* [Exercise details]
Every word of the listing should be reproduced without alteration.

--------------------------------

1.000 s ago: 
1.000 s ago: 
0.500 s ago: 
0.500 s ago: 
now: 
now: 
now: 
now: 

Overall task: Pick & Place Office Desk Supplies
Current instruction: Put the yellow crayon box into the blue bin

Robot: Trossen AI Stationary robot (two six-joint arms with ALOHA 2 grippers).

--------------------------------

* [Exercise solution]
1.000 s ago: 
1.000 s ago: 
0.500 s ago: 
0.500 s ago: 
now: 
now: 
now: 
now: 

Overall task: Pick & Place Office Desk Supplies
Current instruction: Put the yellow crayon box into the blue bin

Robot: Trossen AI Stationary robot (two six-joint arms with ALOHA 2 grippers).

This concludes the answer to the exercise.